_Aim of the exercise_: Output exactly the lines below, starting with the line that has "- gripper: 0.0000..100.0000" and going on through the line that has "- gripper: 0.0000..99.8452", both included, and no other lines.

Dataset entries:
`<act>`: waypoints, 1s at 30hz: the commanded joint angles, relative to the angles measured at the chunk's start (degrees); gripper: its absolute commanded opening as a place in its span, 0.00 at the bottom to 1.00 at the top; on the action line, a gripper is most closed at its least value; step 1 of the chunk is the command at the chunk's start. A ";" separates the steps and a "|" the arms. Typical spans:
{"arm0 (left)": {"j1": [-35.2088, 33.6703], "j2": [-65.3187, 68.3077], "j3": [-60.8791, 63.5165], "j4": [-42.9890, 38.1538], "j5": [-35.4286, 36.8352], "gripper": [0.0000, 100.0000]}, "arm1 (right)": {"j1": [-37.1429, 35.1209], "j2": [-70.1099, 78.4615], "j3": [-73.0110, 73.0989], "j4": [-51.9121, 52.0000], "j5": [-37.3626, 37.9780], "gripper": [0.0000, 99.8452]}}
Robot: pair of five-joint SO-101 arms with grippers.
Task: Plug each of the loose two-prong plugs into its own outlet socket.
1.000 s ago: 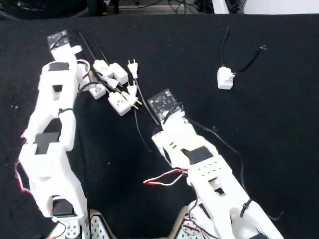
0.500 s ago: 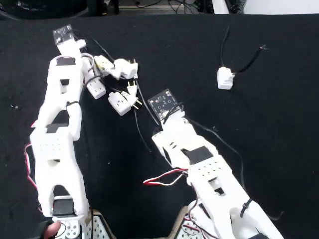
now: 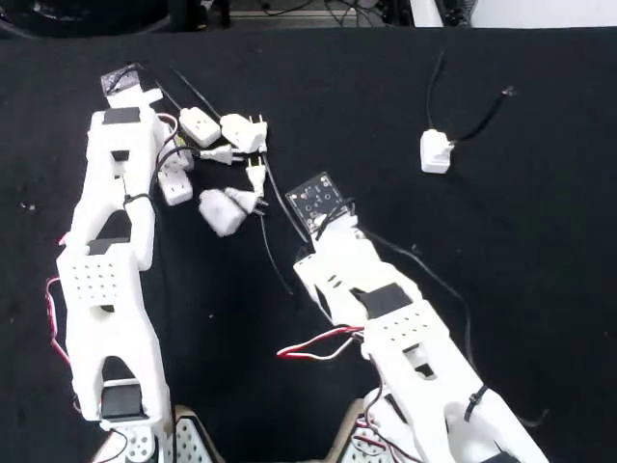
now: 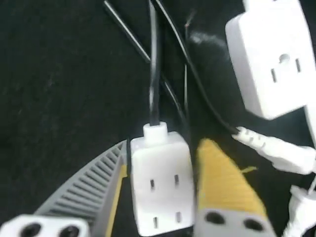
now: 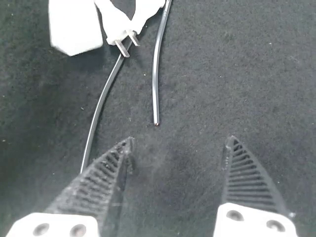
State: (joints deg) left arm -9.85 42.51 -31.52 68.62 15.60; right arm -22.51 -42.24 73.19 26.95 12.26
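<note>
**Between the left fingers, one socket block held fast**

Between the fingers of the left gripper [image 4: 164, 147] sits a white socket block [image 4: 160, 190]. It is a rounded box with two pairs of slots on its face and a black cord [image 4: 154, 74] leaving its far end. The grey ribbed finger [image 4: 86, 190] lies against one long side and the yellow finger [image 4: 224, 185] against the other, so the gripper is clamped on the block. Just beyond the yellow finger lies a white two-prong plug [image 4: 274, 150] with its prongs bare. Farther out past it, a second socket block [image 4: 271, 59] lies face up, showing one pair of slots and a round mark. A further plug [image 4: 301, 217] beside the yellow finger is cut off at the edge, and too little shows to tell how it lies.

The right gripper [image 5: 180, 141] hangs spread wide over the black cloth [image 5: 237, 59], grasping nothing. Just ahead of its fingertips lies a cut cord end [image 5: 156, 121]. Farther ahead, a pair of plugs [image 5: 112, 22] point their prongs back toward the gripper, beside a white block [image 5: 74, 24] that is partly cut off.

From above, a lone socket [image 3: 436, 151] lies well apart from both grippers, out beyond the right one.
</note>
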 commanded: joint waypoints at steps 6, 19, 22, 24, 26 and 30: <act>-1.01 -0.70 -19.12 19.25 0.18 0.04 | -0.79 -1.80 0.13 -1.23 0.18 0.27; -4.53 -0.18 -16.40 32.26 -10.81 0.05 | -0.62 -1.71 0.22 -0.88 0.18 0.27; -3.47 -0.79 -10.15 32.26 -15.65 0.13 | -0.79 -1.71 0.22 -0.88 0.18 0.27; -2.77 -2.02 -6.81 32.26 -19.34 0.18 | -0.79 -1.71 0.84 -1.23 0.18 0.27; -2.42 -3.60 -3.30 32.26 -23.03 0.21 | -0.79 -1.71 1.27 -1.23 0.18 0.27; -1.98 -9.14 2.86 32.26 -25.58 0.20 | -0.79 -1.71 1.36 -1.23 0.18 0.27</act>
State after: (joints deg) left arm -12.92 43.12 -32.57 100.18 -7.16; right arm -22.51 -42.24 74.95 26.95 12.26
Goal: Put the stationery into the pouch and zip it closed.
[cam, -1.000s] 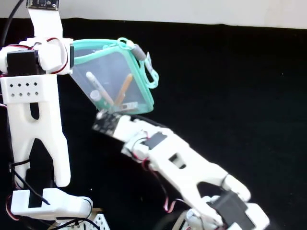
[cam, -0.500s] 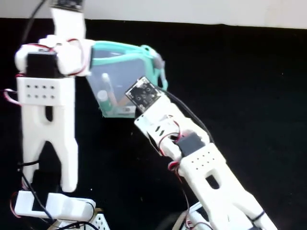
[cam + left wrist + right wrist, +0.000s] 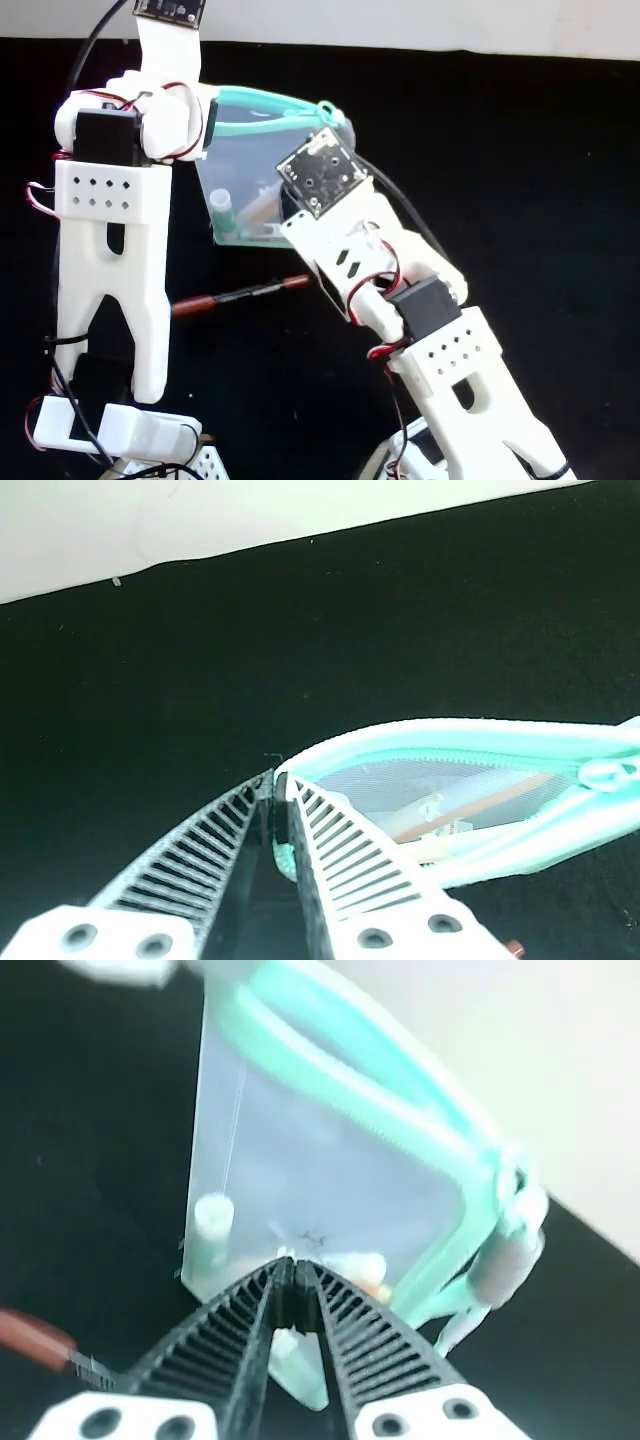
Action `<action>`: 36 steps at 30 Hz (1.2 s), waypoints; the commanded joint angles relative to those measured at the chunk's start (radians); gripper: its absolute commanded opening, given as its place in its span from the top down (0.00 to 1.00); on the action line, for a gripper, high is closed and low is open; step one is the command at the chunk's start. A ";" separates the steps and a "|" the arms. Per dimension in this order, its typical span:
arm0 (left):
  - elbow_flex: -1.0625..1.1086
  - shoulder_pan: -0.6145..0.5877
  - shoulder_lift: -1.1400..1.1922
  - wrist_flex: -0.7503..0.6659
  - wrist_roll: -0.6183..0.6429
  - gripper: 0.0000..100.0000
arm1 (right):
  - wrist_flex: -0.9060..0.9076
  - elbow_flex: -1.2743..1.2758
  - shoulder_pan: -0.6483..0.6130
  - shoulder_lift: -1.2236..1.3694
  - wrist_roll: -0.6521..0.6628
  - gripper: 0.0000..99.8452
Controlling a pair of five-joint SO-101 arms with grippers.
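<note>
The left gripper (image 3: 277, 795) is clenched on the pouch (image 3: 450, 830). Its 2 ribbed, pale plastic fingers (image 3: 330, 830) meet on the teal fabric rim at one end of the zip (image 3: 450, 758). The pouch hangs from that grip. It is a flat bag with soft clear plastic walls, teal binding and a teal loop by the slider (image 3: 605, 772). The zip gapes open along the top. Inside lie a slim orange pencil (image 3: 480, 805) and a white capped tube (image 3: 212, 1220), resting toward the lower edge.

The right gripper (image 3: 290, 1265) has its 2 dark ribbed fingers (image 3: 340, 1330) pressed tip to tip, the tips right against the clear wall low on the pouch. Whether any plastic is caught between them I cannot tell. A grey cylindrical pull (image 3: 505, 1260) dangles from the teal corner off to the side.

In the high view the left arm (image 3: 110, 250) stands nearly upright in blocky white plastic. Its wrist turns sideways at the top so that the pouch (image 3: 250, 175) hangs beside it. The right arm (image 3: 450, 370) slants up from the near edge, its wrist camera board facing upward just in front of the pouch.

On the black cloth table (image 3: 520, 150), below the pouch and between the 2 arms, lies a thin pen (image 3: 240, 294) with red ends and a dark middle, apart from both grippers.
</note>
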 commanded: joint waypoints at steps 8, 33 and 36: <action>0.091 0.028 0.097 0.018 0.002 0.99 | 0.065 0.282 -0.133 -0.031 0.143 0.94; 0.027 -0.081 0.199 0.026 0.003 0.99 | -0.150 0.182 -0.410 0.366 0.523 0.76; 0.027 -0.093 0.200 0.025 0.003 0.99 | -0.150 0.101 -0.421 0.464 0.560 0.76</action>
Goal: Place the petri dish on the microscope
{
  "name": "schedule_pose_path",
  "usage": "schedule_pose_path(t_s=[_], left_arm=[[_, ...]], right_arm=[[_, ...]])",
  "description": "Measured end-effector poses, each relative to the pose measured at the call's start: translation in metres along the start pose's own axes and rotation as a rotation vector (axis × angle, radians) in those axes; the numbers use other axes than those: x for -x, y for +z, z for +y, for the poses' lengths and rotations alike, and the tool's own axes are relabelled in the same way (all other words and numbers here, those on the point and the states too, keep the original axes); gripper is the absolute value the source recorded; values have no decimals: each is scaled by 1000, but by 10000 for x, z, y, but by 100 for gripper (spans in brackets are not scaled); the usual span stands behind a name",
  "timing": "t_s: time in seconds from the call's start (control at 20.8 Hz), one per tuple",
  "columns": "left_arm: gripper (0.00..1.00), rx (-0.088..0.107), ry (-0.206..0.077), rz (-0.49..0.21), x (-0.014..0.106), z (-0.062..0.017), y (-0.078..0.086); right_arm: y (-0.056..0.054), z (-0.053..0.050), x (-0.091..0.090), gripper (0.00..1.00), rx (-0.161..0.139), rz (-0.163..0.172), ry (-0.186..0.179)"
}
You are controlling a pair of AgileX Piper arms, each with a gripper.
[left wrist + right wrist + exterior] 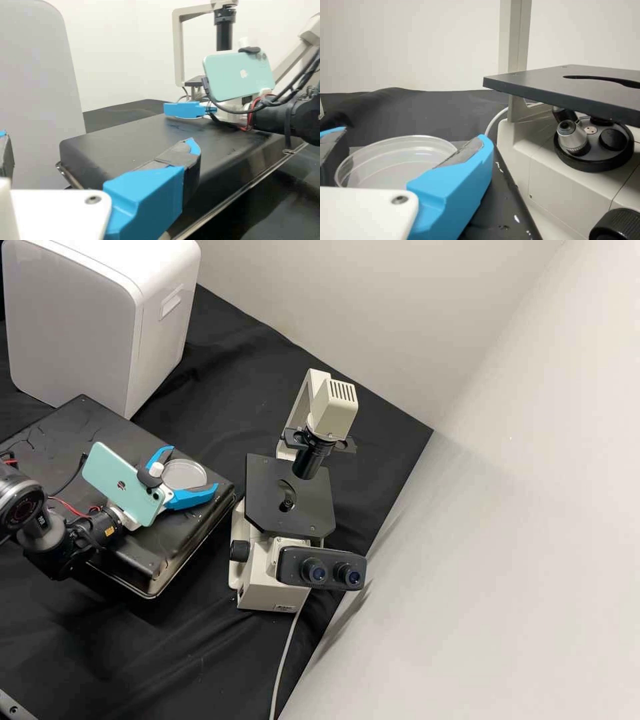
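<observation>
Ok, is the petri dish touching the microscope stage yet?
Apart. High view shows the petri dish on the black case, with a gap to the microscope stage.

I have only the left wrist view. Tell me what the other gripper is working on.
Observer: The right gripper has its fingers on either side of the petri dish, which lies flat on the black case.
Operator: Give me the stage height against the dish.
Observer: In the right wrist view the microscope stage stands higher than the dish's rim.
Operator: Report what is in the dish.
Observer: It is clear, and I see nothing inside it.
</observation>
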Motion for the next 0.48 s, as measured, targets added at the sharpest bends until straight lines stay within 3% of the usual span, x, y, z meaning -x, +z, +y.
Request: schedule_pose_path(t_s=[0.34,0.48], left_arm=[[100,0,4,20,-8,7,-34],[100,0,4,20,-8,7,-34]], right_arm=[[-21,72,62,0,-10,6,-2],[-20,150,120,0,-39,7,17]])
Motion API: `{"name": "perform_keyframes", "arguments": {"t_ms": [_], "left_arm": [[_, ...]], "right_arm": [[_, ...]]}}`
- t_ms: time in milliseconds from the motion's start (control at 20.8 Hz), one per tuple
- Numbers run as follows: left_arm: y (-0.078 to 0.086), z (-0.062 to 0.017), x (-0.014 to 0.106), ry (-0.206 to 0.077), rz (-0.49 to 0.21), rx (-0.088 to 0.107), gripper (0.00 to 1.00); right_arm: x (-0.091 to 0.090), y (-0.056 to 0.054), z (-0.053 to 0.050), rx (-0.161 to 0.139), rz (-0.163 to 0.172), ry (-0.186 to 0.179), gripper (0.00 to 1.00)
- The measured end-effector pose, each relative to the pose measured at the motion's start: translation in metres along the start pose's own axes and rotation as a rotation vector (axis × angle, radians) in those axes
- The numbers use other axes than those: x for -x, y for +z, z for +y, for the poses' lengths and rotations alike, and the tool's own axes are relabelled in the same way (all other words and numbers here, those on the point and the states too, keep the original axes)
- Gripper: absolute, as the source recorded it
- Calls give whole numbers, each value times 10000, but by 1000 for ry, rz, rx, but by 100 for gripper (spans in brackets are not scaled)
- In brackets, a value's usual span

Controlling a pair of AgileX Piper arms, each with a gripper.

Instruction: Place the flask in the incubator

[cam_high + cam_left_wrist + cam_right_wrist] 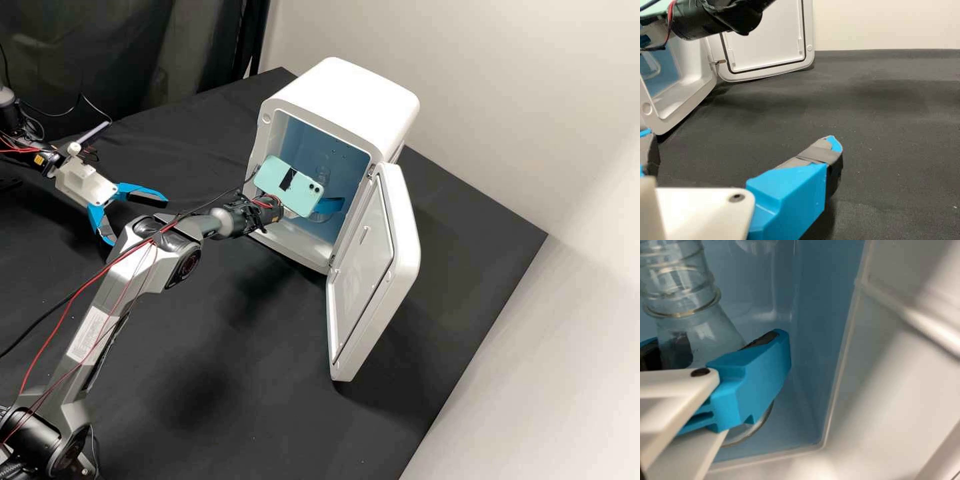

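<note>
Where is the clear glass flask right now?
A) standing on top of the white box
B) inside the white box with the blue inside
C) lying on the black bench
B: the clear glass flask is held between the right gripper's blue fingers, with the blue inner walls of the open white incubator all around it.

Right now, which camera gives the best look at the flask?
Right wrist view: flask close up, neck and body clear, held by the right gripper inside the incubator. High view: a faint glimpse of its neck behind the wrist phone. Left wrist view: at most a vague outline in the opening.
</note>
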Motion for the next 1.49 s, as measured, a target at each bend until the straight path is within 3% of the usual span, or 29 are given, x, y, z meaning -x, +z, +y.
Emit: {"name": "perform_keyframes", "arguments": {"t_ms": [1203, 1252, 1492], "left_arm": [[0, 0, 0, 0, 0, 0, 100], [0, 0, 0, 0, 0, 0, 100], [0, 0, 0, 0, 0, 0, 100]], "right_arm": [[-1, 8, -10, 0, -2, -2, 0], [-1, 8, -10, 0, -2, -2, 100], [-1, 8, -10, 0, -2, -2, 100]]}}
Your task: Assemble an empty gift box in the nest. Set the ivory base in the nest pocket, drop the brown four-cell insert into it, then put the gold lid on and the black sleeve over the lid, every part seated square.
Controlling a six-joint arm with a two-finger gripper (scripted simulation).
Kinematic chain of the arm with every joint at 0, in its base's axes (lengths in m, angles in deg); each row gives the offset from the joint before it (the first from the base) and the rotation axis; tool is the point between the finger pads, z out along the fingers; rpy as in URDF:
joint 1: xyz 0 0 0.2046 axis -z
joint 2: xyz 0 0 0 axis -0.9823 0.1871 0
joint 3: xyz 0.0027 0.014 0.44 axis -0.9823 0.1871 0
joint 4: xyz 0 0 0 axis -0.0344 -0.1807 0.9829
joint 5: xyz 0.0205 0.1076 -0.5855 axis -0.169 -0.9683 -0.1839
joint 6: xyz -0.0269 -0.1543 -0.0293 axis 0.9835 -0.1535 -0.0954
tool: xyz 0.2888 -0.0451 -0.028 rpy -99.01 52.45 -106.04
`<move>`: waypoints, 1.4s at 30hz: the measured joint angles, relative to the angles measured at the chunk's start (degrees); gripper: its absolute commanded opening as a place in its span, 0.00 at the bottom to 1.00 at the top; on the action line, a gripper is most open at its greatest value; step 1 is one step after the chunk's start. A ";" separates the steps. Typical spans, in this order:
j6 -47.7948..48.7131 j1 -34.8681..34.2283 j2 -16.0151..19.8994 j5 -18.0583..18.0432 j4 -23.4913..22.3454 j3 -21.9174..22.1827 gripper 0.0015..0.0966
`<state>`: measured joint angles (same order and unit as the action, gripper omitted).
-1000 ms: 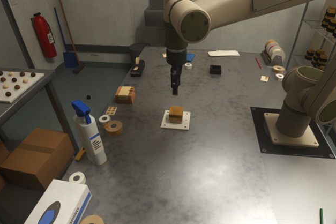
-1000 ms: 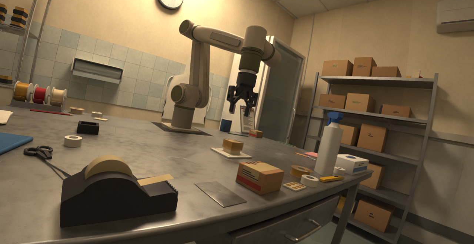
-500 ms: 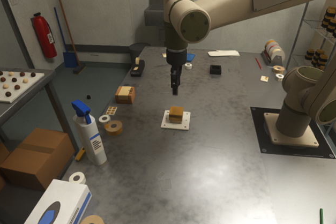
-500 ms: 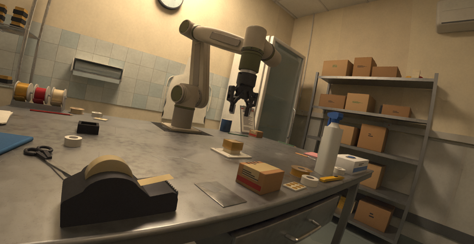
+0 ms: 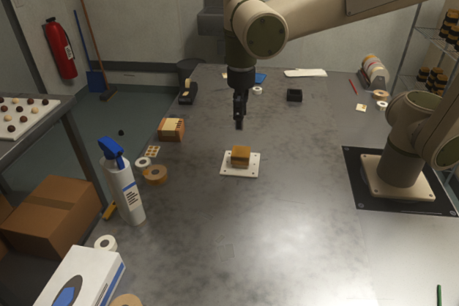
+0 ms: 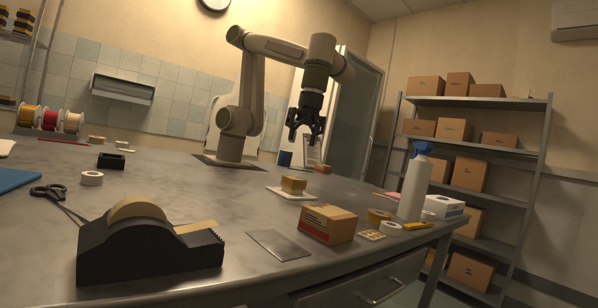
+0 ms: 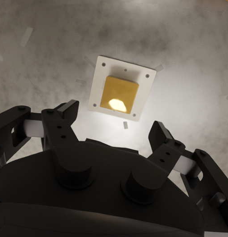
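Observation:
The gold lid (image 5: 240, 153) (image 6: 293, 181) (image 7: 119, 94) sits on the ivory base (image 5: 239, 163) (image 6: 292, 189), which stands in the white nest plate (image 5: 240, 164) (image 6: 291, 193) (image 7: 121, 87) at mid-table. The brown insert is hidden under the lid. The black sleeve (image 5: 294, 95) (image 6: 111, 161) lies apart, toward the table's far side, with its opening up. My gripper (image 5: 238, 123) (image 6: 311, 131) (image 7: 114, 121) hangs high above the nest, a little behind it. It is open and holds nothing.
Behind the nest are a tape dispenser (image 5: 187, 93), a small tape roll (image 5: 257, 90) and a blue mat (image 5: 260, 78). A small carton (image 5: 171, 129), tape rolls (image 5: 155, 174) and a spray bottle (image 5: 122, 182) stand along the left edge. My base (image 5: 400, 175) is on the right.

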<state>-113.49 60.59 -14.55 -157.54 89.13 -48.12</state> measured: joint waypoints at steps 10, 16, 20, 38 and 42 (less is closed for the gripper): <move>0.00 0.00 0.00 0.00 0.00 0.00 0.90; 0.00 0.00 0.00 0.00 0.00 0.00 0.90; 0.00 0.00 0.00 0.00 0.00 0.00 0.90; 0.94 0.35 -0.20 -0.03 0.00 0.16 0.90; 2.25 0.85 -0.47 -0.08 0.00 0.39 0.90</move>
<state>-111.24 61.45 -15.02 -157.61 89.13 -47.73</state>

_Answer to this exercise_:
  - gripper: 0.0000..100.0000
arm1 (right):
  - wrist_flex: -0.9060..0.9076
  - elbow_flex: -1.2743..1.2758
  - shoulder_pan: -0.6483..0.6130
  - shoulder_lift: -1.2236..1.3694
  - wrist_roll: -0.6521..0.6628
  - gripper: 0.0000..99.8452

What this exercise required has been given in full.